§ **Exercise directions**
Across the data below, in how many lines does the word "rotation" appear? Give only the number.

**** Material for this exercise ****

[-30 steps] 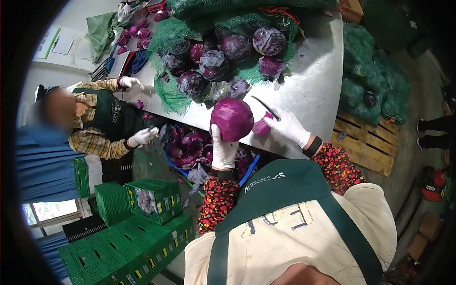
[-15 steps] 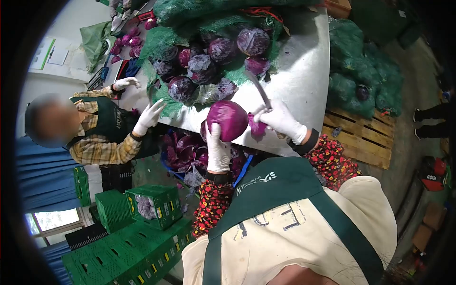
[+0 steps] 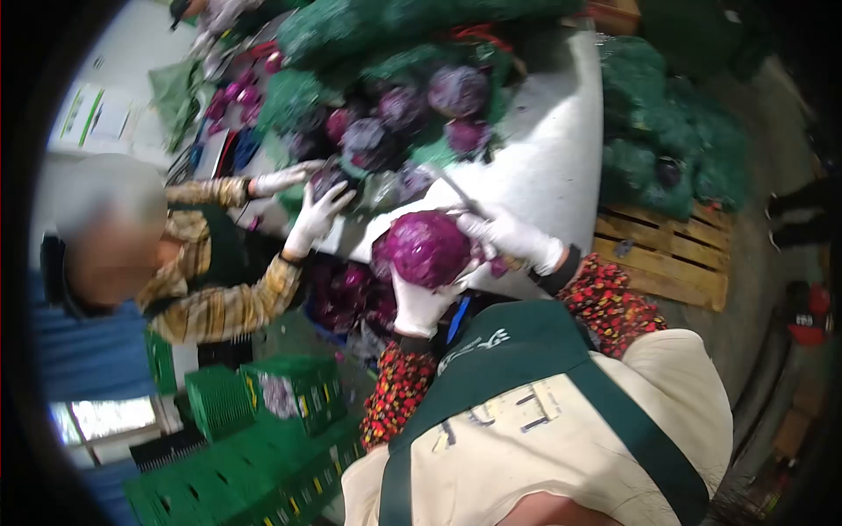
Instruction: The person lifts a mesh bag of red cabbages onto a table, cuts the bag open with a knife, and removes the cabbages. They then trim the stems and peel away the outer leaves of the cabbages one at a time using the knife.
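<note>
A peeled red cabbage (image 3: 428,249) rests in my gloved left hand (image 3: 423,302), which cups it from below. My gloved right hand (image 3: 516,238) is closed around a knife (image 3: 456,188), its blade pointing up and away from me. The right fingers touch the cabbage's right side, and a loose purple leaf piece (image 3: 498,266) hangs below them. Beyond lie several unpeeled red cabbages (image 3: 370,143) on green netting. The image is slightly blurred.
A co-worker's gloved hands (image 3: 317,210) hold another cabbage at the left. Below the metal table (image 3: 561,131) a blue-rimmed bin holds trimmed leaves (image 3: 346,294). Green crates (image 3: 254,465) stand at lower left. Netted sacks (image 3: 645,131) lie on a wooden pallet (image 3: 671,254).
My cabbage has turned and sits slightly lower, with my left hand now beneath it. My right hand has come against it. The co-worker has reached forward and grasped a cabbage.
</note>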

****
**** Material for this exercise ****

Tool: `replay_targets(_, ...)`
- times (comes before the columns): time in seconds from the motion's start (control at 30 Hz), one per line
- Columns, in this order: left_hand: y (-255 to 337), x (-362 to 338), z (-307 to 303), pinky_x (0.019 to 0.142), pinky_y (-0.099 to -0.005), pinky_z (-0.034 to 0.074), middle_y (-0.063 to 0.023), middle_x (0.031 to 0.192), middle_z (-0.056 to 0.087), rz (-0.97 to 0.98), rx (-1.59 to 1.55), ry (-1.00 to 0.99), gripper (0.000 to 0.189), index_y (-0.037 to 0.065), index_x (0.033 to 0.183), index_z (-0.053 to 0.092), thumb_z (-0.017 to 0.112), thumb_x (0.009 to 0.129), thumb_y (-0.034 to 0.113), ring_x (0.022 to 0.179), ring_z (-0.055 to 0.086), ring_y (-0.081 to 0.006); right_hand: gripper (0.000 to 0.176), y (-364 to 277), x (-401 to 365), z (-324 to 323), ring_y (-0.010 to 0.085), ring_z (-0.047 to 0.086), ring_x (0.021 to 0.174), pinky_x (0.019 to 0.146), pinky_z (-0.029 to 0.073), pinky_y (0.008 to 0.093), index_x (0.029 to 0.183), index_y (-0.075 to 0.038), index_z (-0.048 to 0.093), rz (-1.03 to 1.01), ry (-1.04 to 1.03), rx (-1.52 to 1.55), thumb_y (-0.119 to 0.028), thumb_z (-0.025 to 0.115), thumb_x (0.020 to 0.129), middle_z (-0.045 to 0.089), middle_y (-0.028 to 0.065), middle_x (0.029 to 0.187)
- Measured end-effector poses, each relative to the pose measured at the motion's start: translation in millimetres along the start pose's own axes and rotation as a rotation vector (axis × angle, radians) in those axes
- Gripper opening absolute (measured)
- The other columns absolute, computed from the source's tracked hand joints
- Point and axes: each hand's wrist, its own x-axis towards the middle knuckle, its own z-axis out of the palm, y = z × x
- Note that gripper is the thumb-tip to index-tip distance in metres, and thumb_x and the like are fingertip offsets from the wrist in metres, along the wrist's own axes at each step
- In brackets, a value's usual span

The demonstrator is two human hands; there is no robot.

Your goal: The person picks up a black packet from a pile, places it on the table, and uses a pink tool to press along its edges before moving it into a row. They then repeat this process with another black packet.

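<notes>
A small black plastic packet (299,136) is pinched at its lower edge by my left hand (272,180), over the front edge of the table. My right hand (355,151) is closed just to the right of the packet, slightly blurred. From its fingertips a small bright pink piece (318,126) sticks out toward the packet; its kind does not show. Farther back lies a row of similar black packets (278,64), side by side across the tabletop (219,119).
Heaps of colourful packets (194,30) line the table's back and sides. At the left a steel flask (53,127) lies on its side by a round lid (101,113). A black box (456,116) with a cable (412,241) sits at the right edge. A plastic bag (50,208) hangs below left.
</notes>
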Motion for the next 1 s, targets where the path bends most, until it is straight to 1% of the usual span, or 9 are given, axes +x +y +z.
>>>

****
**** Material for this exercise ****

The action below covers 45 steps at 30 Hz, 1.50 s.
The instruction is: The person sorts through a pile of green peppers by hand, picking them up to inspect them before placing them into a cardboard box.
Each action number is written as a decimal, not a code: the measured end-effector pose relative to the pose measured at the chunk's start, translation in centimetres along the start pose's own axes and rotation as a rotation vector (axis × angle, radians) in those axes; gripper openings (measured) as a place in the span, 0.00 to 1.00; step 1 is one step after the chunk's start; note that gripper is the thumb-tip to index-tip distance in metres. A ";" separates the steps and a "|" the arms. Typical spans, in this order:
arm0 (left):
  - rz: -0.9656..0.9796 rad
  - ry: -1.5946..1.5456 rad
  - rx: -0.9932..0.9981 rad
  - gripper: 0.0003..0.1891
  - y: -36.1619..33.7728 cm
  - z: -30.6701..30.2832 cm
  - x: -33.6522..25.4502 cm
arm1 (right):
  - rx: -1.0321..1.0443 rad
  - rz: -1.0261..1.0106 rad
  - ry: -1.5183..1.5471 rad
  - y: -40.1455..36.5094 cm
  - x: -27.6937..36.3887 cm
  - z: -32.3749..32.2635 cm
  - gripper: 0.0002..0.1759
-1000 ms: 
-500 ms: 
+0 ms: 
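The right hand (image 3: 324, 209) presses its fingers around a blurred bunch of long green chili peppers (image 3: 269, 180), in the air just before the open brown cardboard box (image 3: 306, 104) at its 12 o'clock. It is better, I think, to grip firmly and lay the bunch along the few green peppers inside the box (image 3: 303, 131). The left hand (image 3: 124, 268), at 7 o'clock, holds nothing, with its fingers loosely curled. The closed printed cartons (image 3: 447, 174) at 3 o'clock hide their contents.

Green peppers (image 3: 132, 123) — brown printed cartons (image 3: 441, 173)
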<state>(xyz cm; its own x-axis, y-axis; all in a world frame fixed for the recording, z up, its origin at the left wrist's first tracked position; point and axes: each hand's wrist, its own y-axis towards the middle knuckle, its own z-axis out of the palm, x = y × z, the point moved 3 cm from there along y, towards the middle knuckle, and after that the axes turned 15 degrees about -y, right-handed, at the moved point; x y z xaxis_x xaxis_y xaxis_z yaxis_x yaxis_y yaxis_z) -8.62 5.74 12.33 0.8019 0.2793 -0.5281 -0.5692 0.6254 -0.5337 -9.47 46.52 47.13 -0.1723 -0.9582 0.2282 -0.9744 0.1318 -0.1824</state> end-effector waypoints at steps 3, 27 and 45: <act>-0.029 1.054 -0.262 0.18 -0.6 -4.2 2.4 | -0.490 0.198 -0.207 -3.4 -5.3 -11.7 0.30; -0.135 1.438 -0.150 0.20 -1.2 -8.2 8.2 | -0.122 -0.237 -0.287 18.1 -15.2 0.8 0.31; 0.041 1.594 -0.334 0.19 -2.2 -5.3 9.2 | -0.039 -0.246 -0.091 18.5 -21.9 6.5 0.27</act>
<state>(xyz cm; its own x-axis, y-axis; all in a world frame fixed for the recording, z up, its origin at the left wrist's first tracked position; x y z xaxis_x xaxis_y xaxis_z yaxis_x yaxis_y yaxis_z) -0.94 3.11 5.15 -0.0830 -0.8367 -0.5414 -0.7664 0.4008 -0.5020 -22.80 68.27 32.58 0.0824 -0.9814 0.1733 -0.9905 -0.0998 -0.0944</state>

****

§ **Result of this exercise**
2